This week’s guest post comes from Emerson Csorba. Emerson is a fourth-year University of Alberta student in Sciences Politiques. He served as Students' Union VP Academic in 2011-2012. At the moment, he is the Editor-in-Chief of The Wanderer Online, one of Edmonton's highest-read daily online magazines. He also contributes to The Globe and Mail, Maclean's On Campus and University Affairs.
In my four years at the University of Alberta, the most memorable and meaningful moments of my university experience took place when I least expected them. Looking back, the vast majority of these moments were not related to my program of study; instead, they were the result of stepping into uncomfortable territory, where I meet new people and learned about topics far outside of my field of study (Sciences Politiques).

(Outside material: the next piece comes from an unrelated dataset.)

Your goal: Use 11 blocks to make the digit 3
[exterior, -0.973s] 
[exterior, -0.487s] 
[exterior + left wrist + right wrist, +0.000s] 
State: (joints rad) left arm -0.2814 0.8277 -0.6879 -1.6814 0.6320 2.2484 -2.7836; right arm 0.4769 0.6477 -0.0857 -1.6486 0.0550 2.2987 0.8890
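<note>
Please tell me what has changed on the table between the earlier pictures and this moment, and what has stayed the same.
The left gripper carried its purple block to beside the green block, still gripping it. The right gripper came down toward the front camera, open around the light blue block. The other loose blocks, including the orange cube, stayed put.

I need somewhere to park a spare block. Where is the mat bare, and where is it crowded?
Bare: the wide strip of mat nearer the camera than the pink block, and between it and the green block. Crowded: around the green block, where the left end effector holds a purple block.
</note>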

As a staff member of CAPS, I've particularly enjoyed the emphasis placed on the impact of happenstance in one’s career. Often times, some of the most important determinants of life paths arise through the most trivial of circumstances. This idea is seen throughout Stanford psychologist Alberta Bandura's seminal paper "The Psychology of Chance Encounters and Life Paths," where he shares a personal story about accidentally meeting his future wife during a relaxing round of golf.

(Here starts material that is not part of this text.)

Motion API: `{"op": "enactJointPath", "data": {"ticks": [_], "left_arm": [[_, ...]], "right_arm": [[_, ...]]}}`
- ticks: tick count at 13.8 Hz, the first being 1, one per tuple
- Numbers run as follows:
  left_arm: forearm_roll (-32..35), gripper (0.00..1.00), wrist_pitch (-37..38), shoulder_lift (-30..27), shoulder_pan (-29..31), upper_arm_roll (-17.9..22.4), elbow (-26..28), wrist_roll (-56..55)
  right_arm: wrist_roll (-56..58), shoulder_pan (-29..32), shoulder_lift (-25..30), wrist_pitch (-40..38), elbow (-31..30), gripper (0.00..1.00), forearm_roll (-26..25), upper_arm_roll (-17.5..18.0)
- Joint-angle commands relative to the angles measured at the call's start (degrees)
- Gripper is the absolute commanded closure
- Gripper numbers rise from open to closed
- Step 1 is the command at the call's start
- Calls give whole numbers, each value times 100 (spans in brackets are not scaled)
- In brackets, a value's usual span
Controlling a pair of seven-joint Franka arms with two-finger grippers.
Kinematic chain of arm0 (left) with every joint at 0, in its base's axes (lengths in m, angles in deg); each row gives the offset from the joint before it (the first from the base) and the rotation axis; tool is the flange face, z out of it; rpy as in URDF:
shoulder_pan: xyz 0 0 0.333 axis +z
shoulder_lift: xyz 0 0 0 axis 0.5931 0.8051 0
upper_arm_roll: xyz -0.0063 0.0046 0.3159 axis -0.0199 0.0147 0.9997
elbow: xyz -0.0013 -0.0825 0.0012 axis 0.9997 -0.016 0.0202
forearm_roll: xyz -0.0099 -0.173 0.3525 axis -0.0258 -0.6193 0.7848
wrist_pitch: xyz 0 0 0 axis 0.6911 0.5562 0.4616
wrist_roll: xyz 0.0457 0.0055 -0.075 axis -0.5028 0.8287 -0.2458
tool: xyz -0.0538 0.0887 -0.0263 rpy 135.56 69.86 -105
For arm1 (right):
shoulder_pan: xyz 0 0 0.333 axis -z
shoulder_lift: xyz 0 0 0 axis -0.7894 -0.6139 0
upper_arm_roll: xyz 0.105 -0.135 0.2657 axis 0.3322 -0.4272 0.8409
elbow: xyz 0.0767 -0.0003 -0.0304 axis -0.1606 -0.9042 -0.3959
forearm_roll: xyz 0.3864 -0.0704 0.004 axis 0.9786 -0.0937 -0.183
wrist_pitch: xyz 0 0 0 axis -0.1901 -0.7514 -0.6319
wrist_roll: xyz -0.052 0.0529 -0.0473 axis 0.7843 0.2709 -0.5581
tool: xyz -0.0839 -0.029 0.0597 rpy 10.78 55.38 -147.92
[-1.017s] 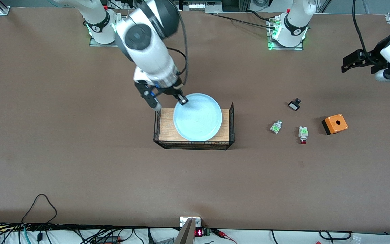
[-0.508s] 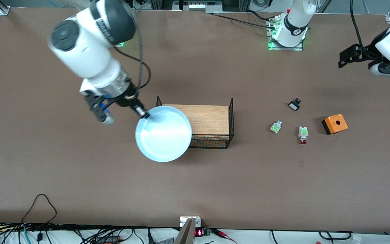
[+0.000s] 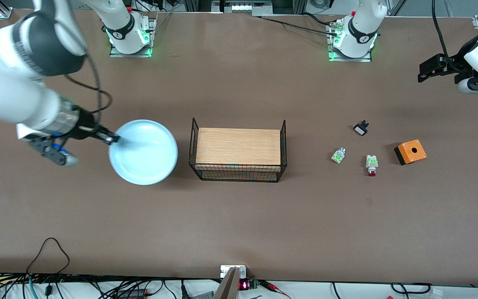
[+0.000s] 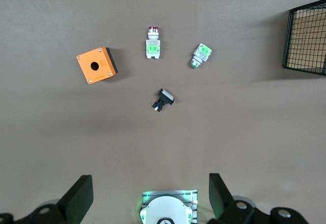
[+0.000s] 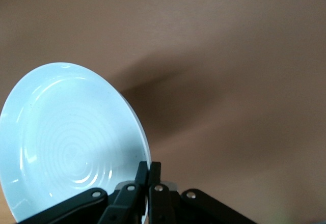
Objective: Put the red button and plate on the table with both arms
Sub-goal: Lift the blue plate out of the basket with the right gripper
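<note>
The pale light-blue plate point(image 3: 143, 152) is held by its rim in my right gripper point(image 3: 111, 139), over the brown table point(image 3: 239, 216) beside the basket, toward the right arm's end. The right wrist view shows the fingers point(image 5: 154, 172) shut on the plate's point(image 5: 66, 137) rim. The red button point(image 3: 371, 165) lies on the table toward the left arm's end; it also shows in the left wrist view point(image 4: 153, 44). My left gripper point(image 3: 428, 71) is open and empty, high over the table's edge at the left arm's end.
A black wire basket point(image 3: 237, 150) with a wooden board stands mid-table. Near the red button lie a green-and-clear part point(image 3: 338, 155), a black-and-white part point(image 3: 361, 128) and an orange box point(image 3: 410, 152). Cables lie along the front edge.
My right gripper carried the plate off the basket's board and sideways toward the right arm's end, now beside the basket. The left arm shifted only slightly.
</note>
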Motion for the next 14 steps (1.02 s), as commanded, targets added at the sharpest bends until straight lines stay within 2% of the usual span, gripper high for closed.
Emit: {"op": "enactJointPath", "data": {"ticks": [1, 5, 7, 14], "left_arm": [[89, 0, 15, -31, 44, -78, 26, -26], [89, 0, -134, 22, 44, -87, 34, -26], [107, 0, -143, 39, 44, -87, 34, -34], [186, 0, -82, 13, 52, -61, 34, -35]], "right_arm": [[1471, 646, 235, 44, -647, 100, -219, 104], [2677, 1105, 209, 841, -1507, 100, -299, 104], [3091, 1175, 244, 1605, -2131, 100, -395, 104], [4067, 1413, 174, 3882, -3749, 100, -466, 104]]}}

Too much of the time, I think university students are told they should "focus on their studies" and generally refrain from doing things that put themselves out of their comfort zones. Perhaps this is why few undergraduate students go to conferences or spend their evenings at patio parties and networking events. These places, however, are where chance encounters take place, and where people's life paths can literally change in a split-second.

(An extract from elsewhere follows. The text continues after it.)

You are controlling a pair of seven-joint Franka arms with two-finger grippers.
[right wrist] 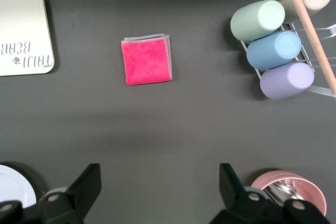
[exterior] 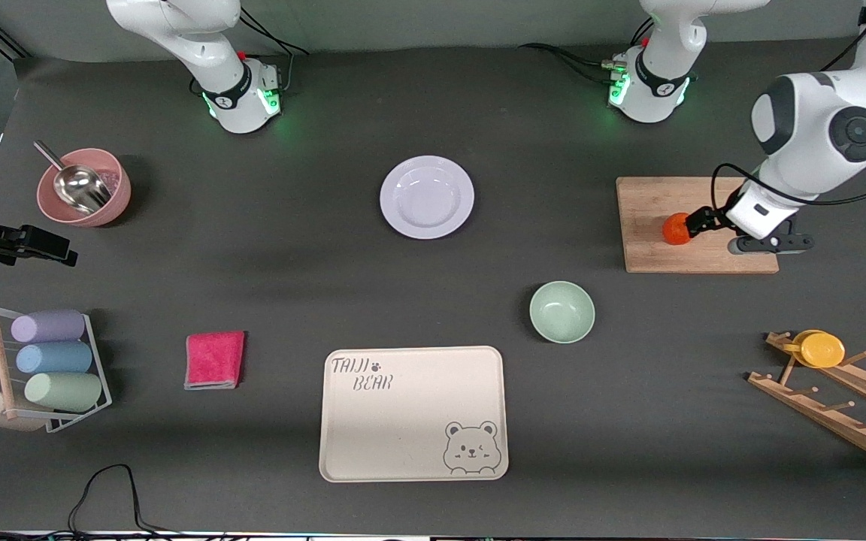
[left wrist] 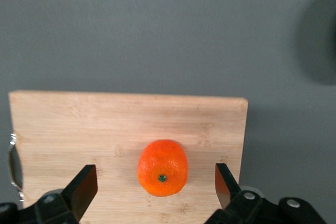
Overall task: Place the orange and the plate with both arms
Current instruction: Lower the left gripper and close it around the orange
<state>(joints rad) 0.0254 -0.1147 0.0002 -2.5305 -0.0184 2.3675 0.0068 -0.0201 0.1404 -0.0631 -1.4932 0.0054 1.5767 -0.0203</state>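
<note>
The orange (exterior: pixel 676 229) (left wrist: pixel 162 167) lies on a wooden cutting board (exterior: pixel 658 203) (left wrist: pixel 79 124) toward the left arm's end of the table. My left gripper (exterior: pixel 692 224) (left wrist: pixel 155 174) is down at the board, open, one finger on each side of the orange with a gap on both sides. The white plate (exterior: pixel 427 197) (right wrist: pixel 13 190) sits on the dark table between the two arm bases, with nothing on it. My right gripper (right wrist: pixel 160 174) hangs open and empty high over the table between the plate and a pink bowl; it does not show in the front view.
A mint-green bowl (exterior: pixel 561 311) and a cream bear-print tray (exterior: pixel 403 428) lie nearer the front camera than the plate. A pink cloth (exterior: pixel 214 359), a cup rack (exterior: pixel 49 368) and the pink bowl with a scoop (exterior: pixel 85 188) are toward the right arm's end. A wooden rack holds a yellow cup (exterior: pixel 824 349).
</note>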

With this in mind, I have three recommendations for students looking to branch out into new social networks and acquire experiences that they never previously imagined.
1. Embrace the influence of chance encounters: Every so often, take the time to reflect on your own life path and think about how your life path has been altered by a plethora of small events. In many cases, I find that dragging myself to an early-morning conference or an evening networking event led to relationships that have since influenced the course of my life. I find that chance encounters are part of what makes a university a university. As a university student, you spend a considerable amount of time in the heart of an ideas network, where people consistently encounter new ideas and colleagues. So why not take advantage of this?
2. When you feel butterflies, step back and take in the moment: One of my role-models, a University of Alberta graduate named Randy Boissonnault, writes about butterflies (stomach knots) on his personal blog. Boissonnault, a former Students' Union President and Rhodes Scholar, believes that the butterfly moments - where we feel a deep sense of nervousness - are the ones that should absolutely be taken in. This anticipation creeps up whenever I meet new people in unfamiliar situations, but it is one that usually becomes a sense of satisfaction.
3. Take a plunge into the unknown: Once you feel the butterflies, jump straight into the unfamiliar environment. Do so with full commitment, and try to maintain a smile on your face while doing so. My guess is that you will surprise yourself with the people that you meet and the connections that guide you to interesting and valuable opportunities.
So I urge you to put yourself out there. Attend a conference that scares you. Stand up and speak in a crowd of unknown people. Approach that business CEO that may eventually become one of your closest friends. You can never predict chance encounters, but you can certainly increase their likelihood by putting yourself out there.